Volontarietà dei trattamenti sanitari; consenso informato; alimentazione e idratazione artificiale quali “atti eticamente e deontologicamente doverosi”, secondo il Cnb e, in parallelo, “eutanasia attiva”; “eutanasia passiva”; “omicidio pietoso”. Può aiutarci a dare organicità a questo quadro?

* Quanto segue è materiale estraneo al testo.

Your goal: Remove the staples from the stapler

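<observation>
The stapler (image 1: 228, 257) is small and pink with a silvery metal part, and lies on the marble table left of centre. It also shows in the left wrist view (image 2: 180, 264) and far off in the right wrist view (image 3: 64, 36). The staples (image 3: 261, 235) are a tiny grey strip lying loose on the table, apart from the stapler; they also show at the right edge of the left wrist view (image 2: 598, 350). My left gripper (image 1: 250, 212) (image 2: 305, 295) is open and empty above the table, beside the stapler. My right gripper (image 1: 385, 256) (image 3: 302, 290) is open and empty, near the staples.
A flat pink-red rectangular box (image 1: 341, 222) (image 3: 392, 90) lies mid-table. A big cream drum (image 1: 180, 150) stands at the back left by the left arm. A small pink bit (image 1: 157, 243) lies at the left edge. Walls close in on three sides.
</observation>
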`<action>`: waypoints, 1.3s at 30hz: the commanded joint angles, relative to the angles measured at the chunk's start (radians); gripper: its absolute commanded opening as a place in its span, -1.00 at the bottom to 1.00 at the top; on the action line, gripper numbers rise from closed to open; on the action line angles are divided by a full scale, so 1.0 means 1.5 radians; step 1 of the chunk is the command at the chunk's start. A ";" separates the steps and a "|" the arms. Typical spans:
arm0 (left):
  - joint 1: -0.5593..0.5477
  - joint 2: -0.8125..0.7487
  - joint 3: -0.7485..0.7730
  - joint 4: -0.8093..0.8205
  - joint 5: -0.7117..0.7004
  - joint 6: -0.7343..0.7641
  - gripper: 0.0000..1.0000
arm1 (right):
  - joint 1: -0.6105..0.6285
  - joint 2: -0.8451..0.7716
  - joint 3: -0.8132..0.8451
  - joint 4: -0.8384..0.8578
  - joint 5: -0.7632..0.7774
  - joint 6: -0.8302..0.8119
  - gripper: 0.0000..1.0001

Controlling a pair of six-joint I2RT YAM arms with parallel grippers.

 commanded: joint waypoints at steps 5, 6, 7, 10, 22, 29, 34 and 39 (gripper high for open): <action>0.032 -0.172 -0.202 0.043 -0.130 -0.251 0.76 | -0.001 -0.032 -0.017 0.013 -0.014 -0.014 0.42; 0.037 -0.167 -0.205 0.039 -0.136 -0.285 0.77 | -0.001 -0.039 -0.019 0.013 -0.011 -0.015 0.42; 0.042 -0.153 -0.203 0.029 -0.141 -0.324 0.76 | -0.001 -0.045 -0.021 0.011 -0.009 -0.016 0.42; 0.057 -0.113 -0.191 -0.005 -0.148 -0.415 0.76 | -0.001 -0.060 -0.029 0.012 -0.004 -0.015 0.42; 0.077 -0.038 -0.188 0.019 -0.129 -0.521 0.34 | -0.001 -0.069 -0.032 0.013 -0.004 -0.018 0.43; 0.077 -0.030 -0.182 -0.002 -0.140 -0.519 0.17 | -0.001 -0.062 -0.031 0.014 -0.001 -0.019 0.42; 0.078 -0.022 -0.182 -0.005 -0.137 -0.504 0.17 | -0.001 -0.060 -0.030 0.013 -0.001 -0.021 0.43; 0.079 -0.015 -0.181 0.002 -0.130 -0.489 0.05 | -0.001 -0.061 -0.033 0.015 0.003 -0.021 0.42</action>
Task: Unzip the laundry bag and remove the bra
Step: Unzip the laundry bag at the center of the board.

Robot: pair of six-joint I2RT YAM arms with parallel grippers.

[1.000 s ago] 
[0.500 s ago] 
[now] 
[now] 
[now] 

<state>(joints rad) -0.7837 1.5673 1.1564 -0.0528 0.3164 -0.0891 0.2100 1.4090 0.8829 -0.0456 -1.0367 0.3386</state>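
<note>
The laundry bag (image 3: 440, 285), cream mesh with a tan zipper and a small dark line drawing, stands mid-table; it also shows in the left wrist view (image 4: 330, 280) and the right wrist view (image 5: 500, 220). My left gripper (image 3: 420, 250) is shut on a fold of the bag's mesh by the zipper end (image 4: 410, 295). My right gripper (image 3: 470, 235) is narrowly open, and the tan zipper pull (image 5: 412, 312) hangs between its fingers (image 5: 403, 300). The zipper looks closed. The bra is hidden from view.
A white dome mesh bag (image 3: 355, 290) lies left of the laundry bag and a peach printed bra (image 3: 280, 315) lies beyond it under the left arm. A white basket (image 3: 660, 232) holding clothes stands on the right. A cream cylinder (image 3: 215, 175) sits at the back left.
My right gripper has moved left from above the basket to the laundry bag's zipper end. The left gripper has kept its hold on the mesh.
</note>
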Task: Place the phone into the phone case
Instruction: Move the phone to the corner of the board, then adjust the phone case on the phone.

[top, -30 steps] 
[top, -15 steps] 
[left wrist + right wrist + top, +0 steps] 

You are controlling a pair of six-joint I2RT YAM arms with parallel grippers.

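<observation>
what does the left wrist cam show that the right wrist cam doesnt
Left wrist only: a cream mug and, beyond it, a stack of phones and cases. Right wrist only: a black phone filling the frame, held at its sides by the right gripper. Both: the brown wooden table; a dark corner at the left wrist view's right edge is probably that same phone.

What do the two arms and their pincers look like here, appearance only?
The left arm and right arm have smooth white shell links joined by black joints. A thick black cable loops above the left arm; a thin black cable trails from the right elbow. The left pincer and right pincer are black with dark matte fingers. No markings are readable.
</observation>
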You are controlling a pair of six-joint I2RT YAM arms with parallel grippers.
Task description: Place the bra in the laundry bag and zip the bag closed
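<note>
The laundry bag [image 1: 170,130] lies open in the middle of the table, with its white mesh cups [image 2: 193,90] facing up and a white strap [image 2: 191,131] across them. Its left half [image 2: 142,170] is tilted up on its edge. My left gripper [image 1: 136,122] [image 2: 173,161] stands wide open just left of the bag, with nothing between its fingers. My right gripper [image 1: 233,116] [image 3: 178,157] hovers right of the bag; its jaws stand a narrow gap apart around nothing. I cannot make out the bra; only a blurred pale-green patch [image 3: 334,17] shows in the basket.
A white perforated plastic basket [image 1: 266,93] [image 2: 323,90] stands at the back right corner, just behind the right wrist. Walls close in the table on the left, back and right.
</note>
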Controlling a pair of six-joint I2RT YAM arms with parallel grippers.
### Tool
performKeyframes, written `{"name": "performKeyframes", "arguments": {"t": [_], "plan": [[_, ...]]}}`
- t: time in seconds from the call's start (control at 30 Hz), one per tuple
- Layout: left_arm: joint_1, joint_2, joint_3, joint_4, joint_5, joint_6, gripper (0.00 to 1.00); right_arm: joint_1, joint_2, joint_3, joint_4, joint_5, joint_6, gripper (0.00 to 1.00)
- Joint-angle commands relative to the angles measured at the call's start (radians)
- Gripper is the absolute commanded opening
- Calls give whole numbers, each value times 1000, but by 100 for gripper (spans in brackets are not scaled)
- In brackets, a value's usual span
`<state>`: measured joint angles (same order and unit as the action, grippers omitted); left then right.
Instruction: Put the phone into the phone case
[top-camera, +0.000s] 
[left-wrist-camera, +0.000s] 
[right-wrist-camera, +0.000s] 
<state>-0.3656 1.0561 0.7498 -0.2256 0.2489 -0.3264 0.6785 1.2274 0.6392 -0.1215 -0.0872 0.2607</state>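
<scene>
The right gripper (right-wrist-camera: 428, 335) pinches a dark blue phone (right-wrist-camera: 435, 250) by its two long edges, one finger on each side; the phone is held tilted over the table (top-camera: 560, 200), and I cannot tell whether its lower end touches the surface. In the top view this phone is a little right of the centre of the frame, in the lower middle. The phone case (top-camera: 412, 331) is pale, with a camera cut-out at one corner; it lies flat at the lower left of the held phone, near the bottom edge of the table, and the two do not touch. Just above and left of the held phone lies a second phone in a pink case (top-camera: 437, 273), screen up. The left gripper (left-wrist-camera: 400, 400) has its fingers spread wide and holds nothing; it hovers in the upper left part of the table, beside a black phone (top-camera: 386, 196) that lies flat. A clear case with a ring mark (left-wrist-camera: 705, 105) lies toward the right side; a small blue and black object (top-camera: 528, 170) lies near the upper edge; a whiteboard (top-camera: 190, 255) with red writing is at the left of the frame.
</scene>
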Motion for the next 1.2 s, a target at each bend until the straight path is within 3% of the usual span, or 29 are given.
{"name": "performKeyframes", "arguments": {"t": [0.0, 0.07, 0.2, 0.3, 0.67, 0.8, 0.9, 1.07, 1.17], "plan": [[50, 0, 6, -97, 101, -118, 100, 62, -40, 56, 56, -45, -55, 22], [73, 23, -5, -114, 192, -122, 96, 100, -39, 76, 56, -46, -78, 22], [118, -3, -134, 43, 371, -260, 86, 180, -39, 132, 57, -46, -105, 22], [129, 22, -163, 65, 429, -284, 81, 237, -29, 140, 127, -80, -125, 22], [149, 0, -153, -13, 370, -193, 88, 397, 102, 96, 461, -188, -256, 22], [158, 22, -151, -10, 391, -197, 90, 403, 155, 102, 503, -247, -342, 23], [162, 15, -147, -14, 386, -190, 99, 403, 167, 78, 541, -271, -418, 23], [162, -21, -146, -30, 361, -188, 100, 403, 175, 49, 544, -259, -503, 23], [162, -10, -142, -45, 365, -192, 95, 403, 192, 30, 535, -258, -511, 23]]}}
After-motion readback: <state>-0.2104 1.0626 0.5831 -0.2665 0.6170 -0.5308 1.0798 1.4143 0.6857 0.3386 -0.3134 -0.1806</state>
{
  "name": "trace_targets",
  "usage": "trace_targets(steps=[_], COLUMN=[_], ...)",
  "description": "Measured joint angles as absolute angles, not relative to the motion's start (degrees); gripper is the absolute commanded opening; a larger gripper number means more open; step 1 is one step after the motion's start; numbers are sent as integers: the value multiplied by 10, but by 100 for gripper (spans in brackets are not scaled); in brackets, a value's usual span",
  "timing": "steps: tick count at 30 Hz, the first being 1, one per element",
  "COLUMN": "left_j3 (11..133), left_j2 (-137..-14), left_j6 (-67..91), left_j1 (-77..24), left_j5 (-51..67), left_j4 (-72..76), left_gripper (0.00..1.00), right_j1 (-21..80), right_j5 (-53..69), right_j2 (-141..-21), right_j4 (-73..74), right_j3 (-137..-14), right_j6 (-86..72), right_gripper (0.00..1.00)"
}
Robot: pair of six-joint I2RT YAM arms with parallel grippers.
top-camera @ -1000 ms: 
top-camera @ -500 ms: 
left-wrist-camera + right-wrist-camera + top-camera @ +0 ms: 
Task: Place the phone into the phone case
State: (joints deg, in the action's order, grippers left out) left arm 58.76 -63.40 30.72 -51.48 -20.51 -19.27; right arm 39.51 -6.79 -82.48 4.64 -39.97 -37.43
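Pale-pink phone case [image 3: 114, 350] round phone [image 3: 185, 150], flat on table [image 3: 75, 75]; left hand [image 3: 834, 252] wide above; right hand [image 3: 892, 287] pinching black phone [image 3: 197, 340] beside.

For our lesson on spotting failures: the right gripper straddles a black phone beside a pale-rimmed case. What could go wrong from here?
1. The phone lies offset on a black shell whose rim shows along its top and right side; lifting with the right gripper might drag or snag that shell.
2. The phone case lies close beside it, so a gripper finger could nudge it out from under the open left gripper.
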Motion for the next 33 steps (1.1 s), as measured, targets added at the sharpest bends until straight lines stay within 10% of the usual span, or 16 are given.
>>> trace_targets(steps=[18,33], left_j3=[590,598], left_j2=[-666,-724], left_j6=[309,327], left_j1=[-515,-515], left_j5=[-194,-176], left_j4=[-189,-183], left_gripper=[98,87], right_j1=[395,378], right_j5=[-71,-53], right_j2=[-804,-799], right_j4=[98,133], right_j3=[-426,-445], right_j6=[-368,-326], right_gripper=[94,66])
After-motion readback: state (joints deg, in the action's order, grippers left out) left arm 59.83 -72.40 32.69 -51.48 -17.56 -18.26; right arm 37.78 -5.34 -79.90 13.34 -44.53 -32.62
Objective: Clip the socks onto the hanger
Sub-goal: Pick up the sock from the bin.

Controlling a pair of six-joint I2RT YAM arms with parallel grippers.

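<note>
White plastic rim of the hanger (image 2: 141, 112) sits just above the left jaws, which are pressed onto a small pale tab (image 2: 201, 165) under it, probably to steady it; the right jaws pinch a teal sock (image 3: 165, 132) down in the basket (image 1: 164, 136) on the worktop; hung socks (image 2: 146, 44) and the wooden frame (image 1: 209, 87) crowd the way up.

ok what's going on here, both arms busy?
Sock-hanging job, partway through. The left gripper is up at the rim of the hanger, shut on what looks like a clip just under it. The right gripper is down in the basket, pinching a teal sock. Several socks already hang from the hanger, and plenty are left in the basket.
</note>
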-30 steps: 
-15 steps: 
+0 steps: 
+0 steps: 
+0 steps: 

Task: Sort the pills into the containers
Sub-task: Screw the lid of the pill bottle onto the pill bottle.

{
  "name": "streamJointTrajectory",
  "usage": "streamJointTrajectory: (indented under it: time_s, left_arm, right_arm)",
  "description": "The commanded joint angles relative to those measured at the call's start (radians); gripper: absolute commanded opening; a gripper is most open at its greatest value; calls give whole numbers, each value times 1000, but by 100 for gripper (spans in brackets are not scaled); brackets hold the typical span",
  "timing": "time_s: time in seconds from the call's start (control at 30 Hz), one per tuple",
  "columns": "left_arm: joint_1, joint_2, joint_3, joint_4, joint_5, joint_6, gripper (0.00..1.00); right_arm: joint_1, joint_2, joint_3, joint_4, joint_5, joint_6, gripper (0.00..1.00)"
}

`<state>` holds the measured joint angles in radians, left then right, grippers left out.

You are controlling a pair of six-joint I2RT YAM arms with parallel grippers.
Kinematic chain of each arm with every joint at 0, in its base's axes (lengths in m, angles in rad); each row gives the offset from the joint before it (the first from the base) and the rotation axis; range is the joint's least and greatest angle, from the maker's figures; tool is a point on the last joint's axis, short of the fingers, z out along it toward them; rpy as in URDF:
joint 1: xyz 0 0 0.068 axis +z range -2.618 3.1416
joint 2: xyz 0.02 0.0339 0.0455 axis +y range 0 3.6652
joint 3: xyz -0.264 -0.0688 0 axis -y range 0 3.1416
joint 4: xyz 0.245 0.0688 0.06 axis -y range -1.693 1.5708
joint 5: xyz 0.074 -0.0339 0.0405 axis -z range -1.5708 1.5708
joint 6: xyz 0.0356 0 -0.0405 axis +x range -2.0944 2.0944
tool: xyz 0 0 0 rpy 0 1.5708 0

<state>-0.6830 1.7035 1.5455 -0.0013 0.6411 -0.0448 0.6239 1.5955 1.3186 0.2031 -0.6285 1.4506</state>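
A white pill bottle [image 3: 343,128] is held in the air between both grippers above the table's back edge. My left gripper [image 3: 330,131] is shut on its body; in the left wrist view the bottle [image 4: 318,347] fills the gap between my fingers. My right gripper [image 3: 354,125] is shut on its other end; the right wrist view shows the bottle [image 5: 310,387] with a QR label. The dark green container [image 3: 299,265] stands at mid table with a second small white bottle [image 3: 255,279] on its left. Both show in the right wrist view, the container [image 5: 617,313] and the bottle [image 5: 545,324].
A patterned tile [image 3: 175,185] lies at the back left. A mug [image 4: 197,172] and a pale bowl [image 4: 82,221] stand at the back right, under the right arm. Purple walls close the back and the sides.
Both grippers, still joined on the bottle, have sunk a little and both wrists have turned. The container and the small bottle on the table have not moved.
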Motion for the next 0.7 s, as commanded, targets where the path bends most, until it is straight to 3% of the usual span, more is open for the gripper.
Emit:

Purtroppo no. Mi sembra anzi che il diritto che si occupa di queste tematiche si presenti particolarmente incoerente e problematico. Segnalo, ad esempio, i diversi ed anche contrapposti
significati che vengono dati a formule come quelle del rispetto della dignità umana, alle possibili contraddizioni fra quello che è possibile definire diritto costituzionale all’eutanasia passiva (morte a seguito del rifiuto di trattamenti di sostegno vitale) ed il divieto penale dell’eutanasia attiva, al non ancora completamente recepito diritto al consenso. Il quadro legislativo e codicistico non è soddisfacente e capita di assistere ad una sostanziale disapplicazione di norme ritenute non più corrispondenti ad un sentimento di giustizia. Oltre a molte vicende in altri ordinamenti, il caso italiano Forzatti o il cd. caso Monza mi sembrano significativi in questo senso. Nel primo caso, è stato addirittura il p.m. a dare notizia che, in caso di condanna dell’imputato (condanna che lo stesso p.m. aveva per altro richiesto) si sarebbe subito attivato per fargli ottenere la grazia, Il principio dura lex sed lex, insomma, non mi sembra né efficace nel regolare con certezza ed equità tali tematiche né particolarmente in linea con i principi dello stato costituzionale.